Friday, October 17, 2008

Freedom, Justice, and Rock ’n’ Roll

By Steve Beard

It was Justin Dillon’s passion and profession that unexpectedly exposed him to the dark underworld of the international slave trade. He’s a musician, and his band was touring through backwater cities in Russia when a young female translator began talking about an upcoming extraordinary opportunity she had to come to the United States. When he asked for more details, he discovered that what she thought was a great opportunity was instead an elaborate and nefarious seduction — the kind of effective ruse targeting vulnerable young women around the globe.

The musical documentary Call + Response is Dillon’s ambitious and masterful artistic counterattack to an all-too-easy-to-overlook enemy who still sells men, women, and children like commodities to the highest bidders. The grainy, undercover film footage taken in Asian brothels is interspersed with the testimony of eloquent activists such as Gary Haugen of the International Justice Mission and actress Ashley Judd, as well as performances by the Cold War Kids and Matisyahu, the Orthodox Jewish reggae artist.
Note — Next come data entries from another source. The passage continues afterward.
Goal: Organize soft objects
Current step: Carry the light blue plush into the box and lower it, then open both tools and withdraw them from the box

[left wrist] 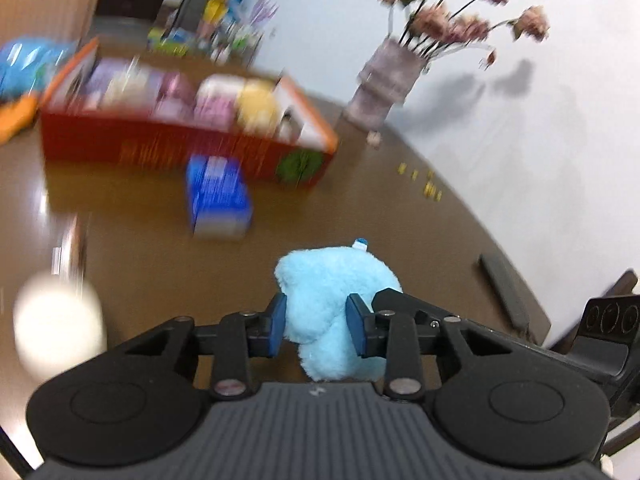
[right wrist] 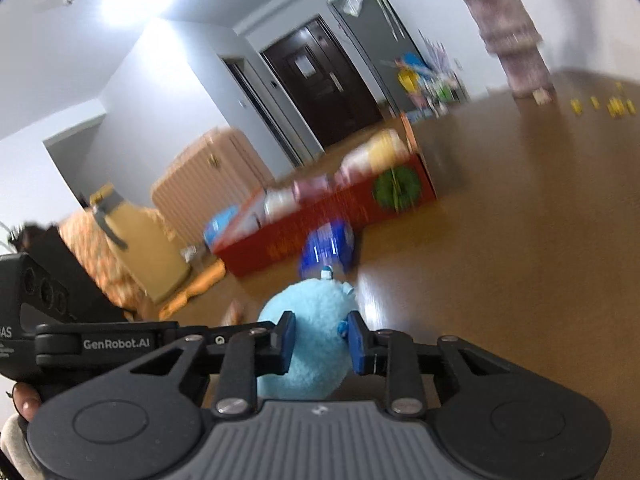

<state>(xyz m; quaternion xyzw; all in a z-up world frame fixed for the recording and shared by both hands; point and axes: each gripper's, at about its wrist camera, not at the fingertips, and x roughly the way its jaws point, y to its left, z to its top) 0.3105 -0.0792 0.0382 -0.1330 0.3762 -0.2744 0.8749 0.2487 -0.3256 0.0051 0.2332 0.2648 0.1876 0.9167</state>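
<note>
A fluffy light-blue plush toy hangs just above the brown table, pinched from two sides. My left gripper is shut on its lower part, blue pads pressed into the fur. In the right wrist view my right gripper is likewise shut on the same plush. The left gripper's black body reaches in from the left there, held by a hand. A red open box holding several pastel soft items stands further back on the table.
A blue packet lies just in front of the red box. A white round object sits at the left, a flower vase at the back right by the wall. Small yellow pieces and a black bar lie to the right.
</note>
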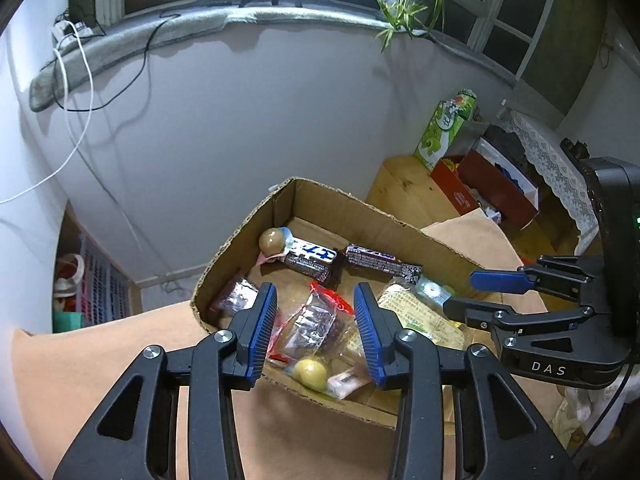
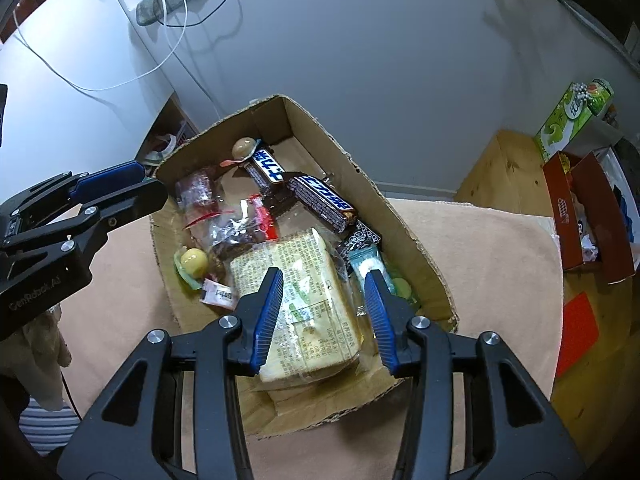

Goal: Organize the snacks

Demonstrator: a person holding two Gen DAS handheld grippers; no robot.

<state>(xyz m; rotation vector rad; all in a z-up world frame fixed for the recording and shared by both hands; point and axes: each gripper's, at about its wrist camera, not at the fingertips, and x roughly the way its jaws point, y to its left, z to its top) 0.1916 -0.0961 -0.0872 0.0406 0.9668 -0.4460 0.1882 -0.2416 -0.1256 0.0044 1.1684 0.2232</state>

According to Dillon, it is not as if he tapped his speed-dials in order to call in favors from his celebrity friends: He really didn’t have any. Instead, he began cold-calling managers and agents. It worked. The film features performances by Natasha Bedingfield, Moby, Five for Fighting, Imogen Heap, Talib Kweli, Switchfoot, and the incomparable rapper Emmanuel Jal. As a child, Jal was taken from his family in Sudan in 1987 and trained to serve in the rebel army, Sudan People’s Liberation Army (SPLA). In almost five years, Jal fought in two civil wars as a child soldier. He was later smuggled out of the country by a British humanitarian. Jal began rapping to express the repercussions of his experiences.

In the midst of the rock and rap, former Secretary of State Madeleine Albright, actress Daryl Hannah, and Kevin Bales of the activist group Free the Slaves etch out the scope and enormity of human trafficking — what the film refers to as “the world’s 27 million most terrifying secrets.”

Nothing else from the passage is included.